Five sacks at UCF has opened the floodgates, however.
“You convince yourself they kind of come in bunches, so that was our bunch game,” defensive coordinator Robert Livingston said a few days after the UCF game.
CU’s now had three “bunch games” in a row.
On Oct. 12, the Buffs got four against Kansas State, which has allowed four in its other six games combined. And, the seven against Arizona was more than the Wildcats allowed in their other six games combined (six).
Coach Prime credits the increase in sack production to players buying into the coaching by Livingston (who spent 12 years coaching in the NFL); defensive line coach Damione Lewis (a 10-year NFL veteran); graduate assistant Warren Sapp (a Hall of Fame defensive lineman); and edge coach Vincent Dancy (a long-time defensive coach).
“When you have a skilled defensive play caller (Livingston), when you have two defensive line coaches that have come out of the NFL, and one is a Hall of Famer, when you have guys that actually want it – and they got to understand, man, let’s do our jobs – and they’re going to come,” Coach Prime said.

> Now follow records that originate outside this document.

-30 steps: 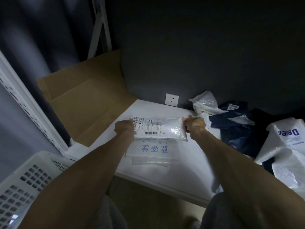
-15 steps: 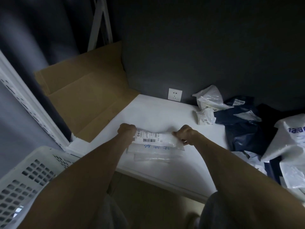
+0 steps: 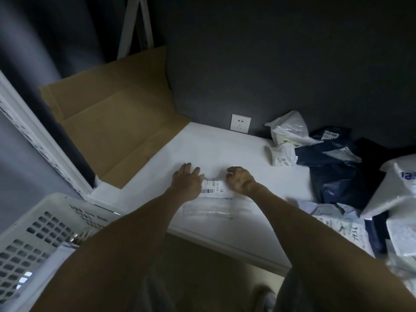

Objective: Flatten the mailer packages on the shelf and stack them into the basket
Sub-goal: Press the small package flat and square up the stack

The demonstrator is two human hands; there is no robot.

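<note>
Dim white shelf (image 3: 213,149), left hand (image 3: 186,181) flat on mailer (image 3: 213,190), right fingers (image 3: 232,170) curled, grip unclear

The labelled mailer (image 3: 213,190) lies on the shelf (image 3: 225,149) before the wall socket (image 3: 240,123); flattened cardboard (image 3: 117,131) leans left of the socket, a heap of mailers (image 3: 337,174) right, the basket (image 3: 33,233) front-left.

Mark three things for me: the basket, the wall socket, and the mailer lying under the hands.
basket (image 3: 33,226), head view, on its perforated white wall.
wall socket (image 3: 240,123), head view, middle of its faceplate.
mailer (image 3: 215,189), head view, on its barcode label.
</note>
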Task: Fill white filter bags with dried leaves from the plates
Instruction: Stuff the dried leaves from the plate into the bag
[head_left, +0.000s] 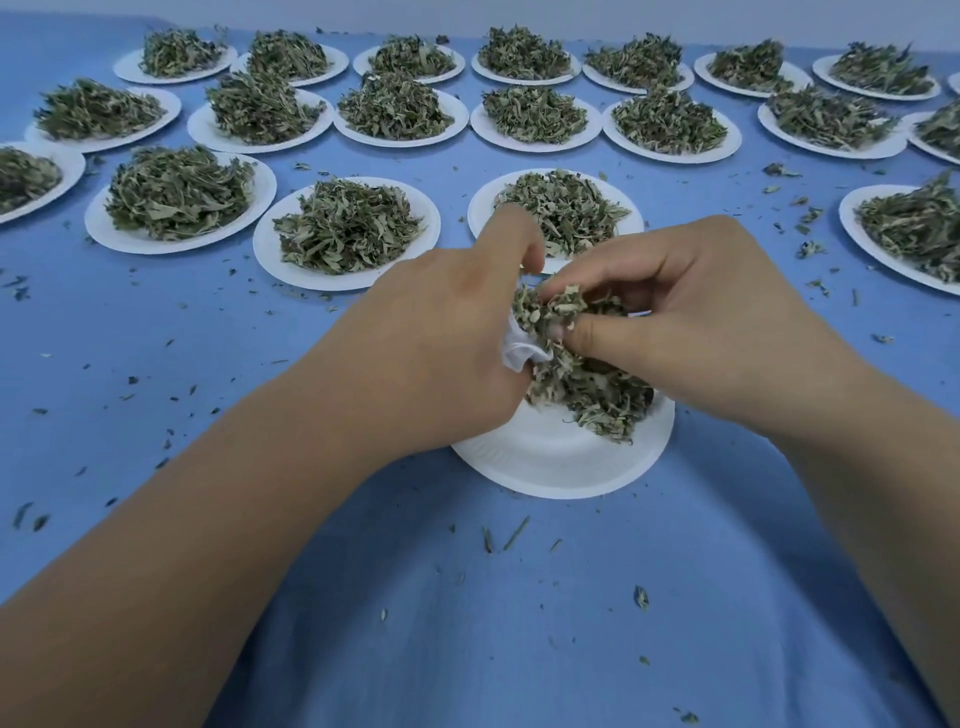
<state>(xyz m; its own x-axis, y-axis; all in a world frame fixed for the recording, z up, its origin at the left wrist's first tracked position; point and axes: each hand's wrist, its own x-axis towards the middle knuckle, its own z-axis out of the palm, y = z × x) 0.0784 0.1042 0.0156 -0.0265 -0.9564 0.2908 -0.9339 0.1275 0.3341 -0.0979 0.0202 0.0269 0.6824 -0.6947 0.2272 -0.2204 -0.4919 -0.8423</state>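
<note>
Gripping the crumpled white filter bag (521, 352), the left hand (441, 332) meets the right hand (696, 312) pinching green dried leaves (587, 387); a collapsed bag mouth would spill them beyond the white paper plate (561, 467).

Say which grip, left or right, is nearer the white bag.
Left. The left grip holds the bag; the right grip sits just to its right, pinching leaves over the plate.

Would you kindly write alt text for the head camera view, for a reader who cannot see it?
Over a white paper plate, the left hand holds a white filter bag while the right hand pinches dried leaves beside it. Many more leaf-heaped plates stand in rows on a blue cloth.
</note>
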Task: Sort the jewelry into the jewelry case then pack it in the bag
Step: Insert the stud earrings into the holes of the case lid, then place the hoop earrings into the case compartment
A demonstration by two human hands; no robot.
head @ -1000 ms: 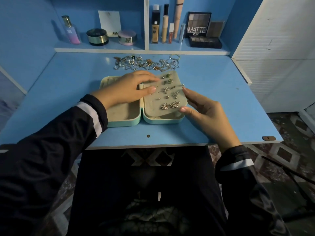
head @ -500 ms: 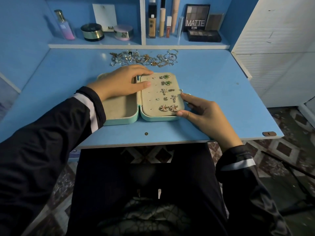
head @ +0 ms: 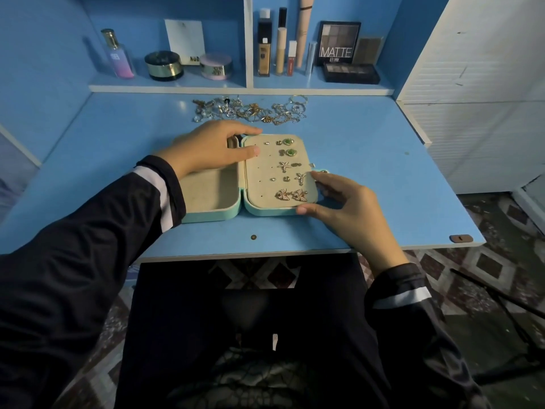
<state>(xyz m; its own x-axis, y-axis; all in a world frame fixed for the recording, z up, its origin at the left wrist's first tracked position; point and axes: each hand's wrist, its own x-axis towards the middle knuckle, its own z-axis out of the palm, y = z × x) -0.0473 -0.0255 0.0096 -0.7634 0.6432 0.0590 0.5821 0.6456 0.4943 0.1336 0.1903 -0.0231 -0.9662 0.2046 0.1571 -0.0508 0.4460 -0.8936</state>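
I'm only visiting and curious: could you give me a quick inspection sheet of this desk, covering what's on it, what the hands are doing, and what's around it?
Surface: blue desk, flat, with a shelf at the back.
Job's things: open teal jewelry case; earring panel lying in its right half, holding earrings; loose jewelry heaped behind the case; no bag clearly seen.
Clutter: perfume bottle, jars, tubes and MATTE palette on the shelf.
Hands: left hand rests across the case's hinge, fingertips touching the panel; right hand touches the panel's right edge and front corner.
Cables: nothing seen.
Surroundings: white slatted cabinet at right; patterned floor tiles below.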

It’s been a collective effort, too.
Last year, Jordan Domineck, who has since graduated, had CU’s only two-sack game of the season, at UCLA.
So far this year, five different players – Hayes, Wade, BJ Green, Taje McCoy and Samuel Okunlola – have had two-sack games for the Buffs.
“Resist the opportunity to become selfish and just play the scheme and watch what happens,” Coach Prime said. “And they understand that now. They understand it now. So you should see more (sacks). I think we missed five sacks last week, and we weren’t proud of that.”
At 3.0 sacks per game, CU is currently on pace for 36 this season, which would be the most for a CU defense during a regular season since having 37 in 1992. The Buffs had 27 last year.
“We expect that,” Coach Prime said of the group getting to the QB. “We expect them to be where they are right now. We expected that several weeks ago. Their just now meeting expectations that we have for them.”